■ EXERCISE PROMPT
Write out all the material verbatim, line by line.
********
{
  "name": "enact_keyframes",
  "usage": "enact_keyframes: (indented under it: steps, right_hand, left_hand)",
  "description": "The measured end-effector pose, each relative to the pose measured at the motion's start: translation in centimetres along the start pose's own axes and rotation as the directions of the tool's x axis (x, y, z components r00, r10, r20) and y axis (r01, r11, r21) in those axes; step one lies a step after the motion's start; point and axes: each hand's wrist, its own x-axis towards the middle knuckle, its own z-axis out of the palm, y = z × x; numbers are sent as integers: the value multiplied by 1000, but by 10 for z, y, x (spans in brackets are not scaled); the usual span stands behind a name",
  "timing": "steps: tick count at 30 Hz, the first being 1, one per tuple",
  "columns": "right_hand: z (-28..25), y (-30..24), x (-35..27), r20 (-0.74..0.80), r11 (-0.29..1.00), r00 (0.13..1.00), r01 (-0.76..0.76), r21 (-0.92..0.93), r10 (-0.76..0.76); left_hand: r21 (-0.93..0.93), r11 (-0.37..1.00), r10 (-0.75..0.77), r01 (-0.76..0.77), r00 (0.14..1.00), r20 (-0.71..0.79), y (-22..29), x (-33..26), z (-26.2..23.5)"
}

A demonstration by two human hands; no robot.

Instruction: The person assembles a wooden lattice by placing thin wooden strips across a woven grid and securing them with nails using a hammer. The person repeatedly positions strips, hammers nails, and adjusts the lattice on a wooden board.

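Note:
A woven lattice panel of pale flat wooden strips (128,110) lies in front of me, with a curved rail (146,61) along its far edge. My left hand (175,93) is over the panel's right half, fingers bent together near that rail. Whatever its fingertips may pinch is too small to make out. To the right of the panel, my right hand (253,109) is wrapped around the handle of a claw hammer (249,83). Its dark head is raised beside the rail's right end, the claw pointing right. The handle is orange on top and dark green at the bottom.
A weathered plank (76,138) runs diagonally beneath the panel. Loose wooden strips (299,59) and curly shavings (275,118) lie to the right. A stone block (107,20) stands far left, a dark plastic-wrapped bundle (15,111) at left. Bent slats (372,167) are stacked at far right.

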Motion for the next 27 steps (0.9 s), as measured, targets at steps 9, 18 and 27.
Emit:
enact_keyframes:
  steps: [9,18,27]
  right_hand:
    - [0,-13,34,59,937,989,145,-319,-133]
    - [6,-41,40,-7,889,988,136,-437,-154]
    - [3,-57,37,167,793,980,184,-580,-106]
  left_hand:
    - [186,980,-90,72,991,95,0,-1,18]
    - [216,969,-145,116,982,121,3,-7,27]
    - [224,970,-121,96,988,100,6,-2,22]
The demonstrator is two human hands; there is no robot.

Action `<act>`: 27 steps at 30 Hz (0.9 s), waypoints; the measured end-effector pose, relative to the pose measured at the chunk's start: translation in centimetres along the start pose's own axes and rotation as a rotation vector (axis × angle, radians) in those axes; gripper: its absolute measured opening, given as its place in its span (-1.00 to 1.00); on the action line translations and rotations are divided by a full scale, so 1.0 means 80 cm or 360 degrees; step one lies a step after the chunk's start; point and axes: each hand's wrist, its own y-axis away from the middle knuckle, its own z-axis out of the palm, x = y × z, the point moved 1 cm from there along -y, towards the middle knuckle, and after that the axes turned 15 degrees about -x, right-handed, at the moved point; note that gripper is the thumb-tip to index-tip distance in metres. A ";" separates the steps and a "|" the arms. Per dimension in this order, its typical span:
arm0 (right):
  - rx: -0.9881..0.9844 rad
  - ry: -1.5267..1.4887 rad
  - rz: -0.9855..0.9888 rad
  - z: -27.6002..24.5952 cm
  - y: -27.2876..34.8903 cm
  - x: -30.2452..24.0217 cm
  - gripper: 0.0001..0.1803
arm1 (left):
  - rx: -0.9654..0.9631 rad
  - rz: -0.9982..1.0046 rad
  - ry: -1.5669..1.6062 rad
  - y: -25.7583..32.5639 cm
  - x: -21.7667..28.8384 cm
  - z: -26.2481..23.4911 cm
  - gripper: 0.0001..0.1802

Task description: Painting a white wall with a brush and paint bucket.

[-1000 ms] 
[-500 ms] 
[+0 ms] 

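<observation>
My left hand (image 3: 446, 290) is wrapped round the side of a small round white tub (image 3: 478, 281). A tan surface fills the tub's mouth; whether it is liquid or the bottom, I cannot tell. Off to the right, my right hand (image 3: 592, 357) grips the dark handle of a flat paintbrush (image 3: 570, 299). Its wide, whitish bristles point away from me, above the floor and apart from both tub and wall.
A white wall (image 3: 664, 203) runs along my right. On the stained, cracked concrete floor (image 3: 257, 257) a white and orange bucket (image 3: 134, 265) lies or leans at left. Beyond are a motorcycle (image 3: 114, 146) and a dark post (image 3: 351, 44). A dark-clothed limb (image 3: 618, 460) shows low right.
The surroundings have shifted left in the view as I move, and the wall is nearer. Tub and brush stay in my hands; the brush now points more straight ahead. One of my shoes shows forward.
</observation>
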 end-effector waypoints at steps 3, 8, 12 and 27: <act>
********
■ ANSWER FOR THE TASK
{
  "name": "enact_keyframes",
  "usage": "enact_keyframes: (indented under it: steps, right_hand, left_hand)",
  "description": "The measured end-effector pose, each relative to the pose measured at the motion's start: translation in centimetres along the start pose's own axes and rotation as the directions of the tool's x axis (x, y, z components r00, r10, r20) and y axis (r01, r11, r21) in those axes; step one lies a step after the motion's start; point and axes: each hand's wrist, its own x-axis towards the middle knuckle, its own z-axis out of the palm, y = z × x; numbers are sent as integers: the value multiplied by 1000, but by 10 for z, y, x (spans in brackets are not scaled); the usual span stands behind a name",
  "timing": "steps: tick count at 30 Hz, the first being 1, one per tuple",
  "columns": "right_hand: z (-28..25), y (-30..24), x (-35..27), r20 (-0.74..0.80), r11 (-0.29..1.00), r00 (0.13..1.00), r01 (-0.76..0.76), r21 (-0.92..0.93), r10 (-0.76..0.76); left_hand: r21 (-0.93..0.93), r11 (-0.37..1.00), r10 (-0.75..0.77), r01 (-0.76..0.77), r00 (0.14..1.00), r20 (-0.71..0.79), y (-22..29), x (-33..26), z (-26.2..23.5)"
}

A demonstration by two human hands; no robot.

Instruction: The person assembles a wooden lattice by placing thin wooden strips across a woven grid and securing them with nails using a hammer. The person repeatedly positions strips, hammers nails, and adjusts the lattice on a wooden board.

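Note:
A woven lattice panel of pale flat wooden strips (128,110) lies in front of me, with a curved rail (146,61) along its far edge. My left hand (175,93) is over the panel's right half, fingers bent together near that rail. Whatever its fingertips may pinch is too small to make out. To the right of the panel, my right hand (253,109) is wrapped around the handle of a claw hammer (249,83). Its dark head is raised beside the rail's right end, the claw pointing right. The handle is orange on top and dark green at the bottom.
A weathered plank (76,138) runs diagonally beneath the panel. Loose wooden strips (299,59) and curly shavings (275,118) lie to the right. A stone block (107,20) stands far left, a dark plastic-wrapped bundle (15,111) at left. Bent slats (372,167) are stacked at far right.
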
Motion for the next 27 steps (0.9 s), as measured, targets at steps 9, 18 and 27.
Emit:
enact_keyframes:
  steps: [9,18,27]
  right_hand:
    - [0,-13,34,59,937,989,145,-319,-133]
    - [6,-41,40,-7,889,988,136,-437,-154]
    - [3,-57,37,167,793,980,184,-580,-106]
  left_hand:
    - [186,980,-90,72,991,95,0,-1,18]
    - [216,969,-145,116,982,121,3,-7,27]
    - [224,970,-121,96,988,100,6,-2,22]
The demonstrator is two human hands; there is no robot.

Action `<act>`: 27 steps at 30 Hz (0.9 s), waypoints; the measured end-effector pose, relative to the pose measured at the chunk's start: translation in centimetres along the start pose's own axes and rotation as a rotation vector (axis × angle, radians) in those axes; gripper: its absolute measured opening, given as its place in its span (-1.00 to 1.00); on the action line translations and rotations are divided by a full scale, so 1.0 means 80 cm or 360 degrees; step one lies a step after the chunk's start; point and axes: each hand's wrist, its own y-axis away from the middle knuckle, its own z-axis out of the palm, x = y × z, the point moved 1 cm from there along -y, towards the middle knuckle, and after that the axes turned 15 degrees about -x, right-handed, at the moved point; note that gripper is the thumb-tip to index-tip distance in metres. A ";" separates the steps and a "|" the arms. Per dimension in this order, its typical span:
arm0 (right):
  - rx: -0.9881..0.9844 rad
  - ry: -1.5267..1.4887 rad
  - rz: -0.9855..0.9888 rad
  - z: -27.6002..24.5952 cm
  - y: -27.2876..34.8903 cm
  - x: -30.2452..24.0217 cm
  - gripper: 0.0001..0.1803
arm1 (left):
  - rx: -0.9654..0.9631 rad
  - rz: -0.9982..1.0046 rad
  - ry: -1.5669..1.6062 rad
  - y: -25.7583..32.5639 cm
  - x: -21.7667..28.8384 cm
  - z: -26.2481..23.4911 cm
  - gripper: 0.0001..0.1802

Task description: Painting a white wall with a brush and paint bucket.

[-1000 ms] 
[-500 ms] 
[+0 ms] 

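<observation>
My left hand (image 3: 446, 290) is wrapped round the side of a small round white tub (image 3: 478, 281). A tan surface fills the tub's mouth; whether it is liquid or the bottom, I cannot tell. Off to the right, my right hand (image 3: 592, 357) grips the dark handle of a flat paintbrush (image 3: 570, 299). Its wide, whitish bristles point away from me, above the floor and apart from both tub and wall.
A white wall (image 3: 664, 203) runs along my right. On the stained, cracked concrete floor (image 3: 257, 257) a white and orange bucket (image 3: 134, 265) lies or leans at left. Beyond are a motorcycle (image 3: 114, 146) and a dark post (image 3: 351, 44). A dark-clothed limb (image 3: 618, 460) shows low right.
The surroundings have shifted left in the view as I move, and the wall is nearer. Tub and brush stay in my hands; the brush now points more straight ahead. One of my shoes shows forward.
</observation>
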 end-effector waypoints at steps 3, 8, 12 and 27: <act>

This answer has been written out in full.